The Minister for Energy and Mineral resources, Ignasius Jonan, delivered a key note address at the Indonesia Miner conference in Jakarta on the 11 April 2018. He did not stick to the safe formula to talk against the 30 prepared slides, but spoke in a more direct, to the heart approach about some key aspects in todays mining industry. Below are some quick notes (without recording). I apologize if I miss understood the Minister, and have added some short personal notes. Some key points included; -
- The Ministers interpretation of the Constitution is that minerals are given by God and it is the Governments role to manage these resources for the benefit of the people. This outlook is now to influence policies whereby coal and minerals are not just commodities, but now more importantly looked upon as “Natural resources for use as capital for Indonesia’s development”. The minerals and coal are not there simply to generate royalty, but to act in a broader manner as capital for development.
- The Constitution clearly sets out the minerals and coal are owned by the State, and the Minister sees the companies as a method [tool] for the State to develop such minerals & coal. The State wants such companies to act with sound business practices in a three-way development program between the Company (contractor), State and involved people.
- Coal for electricity is an important part of Indonesia’s development, wherein the Government has decided to impose a ceiling price for sales to PLN to make electricity. The PLN coal price cap will stay unchanged, and in place until at least the end of 2019. The Minister said firmly he will not accept approaches to change this policy or price.
- The Minister is anxious that Indonesian consumption of electricity by the Indonesian people will double in the next 10 years, or in a shorter time frame. Coal will remain an important component of fuel for power generation. The Minister repeated the Government policy of no further new coal power statins for Java & Bali, and the Governments commitment to the Paris climate accord will be a driver for other forms of power. Coal for power will be withdrawn from planned programs where the shipment of coal is over long distances (East Indonesia – Maluku etc), principally to reduce power production costs. Coal for mine mouth power stations in Sumatra, Kalimantan and coal for Sulawesi will be allowed.
- The government achieved 119% of its 2017 royalty target from mining. This overall sum is not so big for the national income, and there is no real benefit for the government to increase this royalty factor, so royalty is not planned to be increased. However, there are plans to use the resources as capital for development.
- The Minister will focus on environment issues and will get tough on miners who are not environment conscious. He urged companies to review their approach to environment management. The Minister encouraged companies to talk to the Dir Jen of Minerals & coal on environment issues and urged to follow regulations.
- New investment opportunities are to be opened up soon with the introduction of the new auctioning of some tenements. These will include coal, nickel (in Sulawesi), gold, copper and iron. The auction process will be conducted “as open as we can”. Some areas will be for SOE’s and BUMD that can be open for joint venture with private parties. The rest will be open to the public.

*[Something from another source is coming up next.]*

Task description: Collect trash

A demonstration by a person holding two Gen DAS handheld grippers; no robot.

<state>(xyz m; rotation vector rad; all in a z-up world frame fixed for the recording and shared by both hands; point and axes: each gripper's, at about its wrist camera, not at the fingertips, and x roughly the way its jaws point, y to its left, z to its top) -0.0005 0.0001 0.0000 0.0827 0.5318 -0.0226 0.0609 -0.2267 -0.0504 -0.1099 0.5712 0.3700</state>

- The Minister is hopeful that further value adding for the coal industry will see companies more interested in the development of the CBM industry. He is encouraged by China’s development in this industry. [personal note – China’s experimental coal value adding program has not been shown to be commercially viable for China or Indonesia].
- The Minister feels ease of doing business can be supported by further stability in the Mining Law. This law has been in for less than 10 years, and the Minister feels it is NOT necessary to amend the law, but to manage the industry through easier to develop ministerial regulations etc. The Ministry has reduced the number of regulations and permits with a final plan of 4 regulations and 22 permits that emphasize the Constitution, safety and management for public companies, with the rest up to the business players.
- The outlook on the electrical industry is to increase the electrification ratio to 97% by end 2019, but the Minister is more hopeful he can achieve 99.9%. The spirit of providing electricity is that ‘no one is left behind”. East Indonesia has some areas with electrification ratio of only 60%, and the Minister would like these areas to achieve 99% in 2 years. Affordability is a key issue, with some remote villages not even having $10/month to spend on electricity. The Minister reiterated he will not change the $70/ton celling for PLN coal for the remainder of his appointed period till end 2019 – don’t even try to seek a change.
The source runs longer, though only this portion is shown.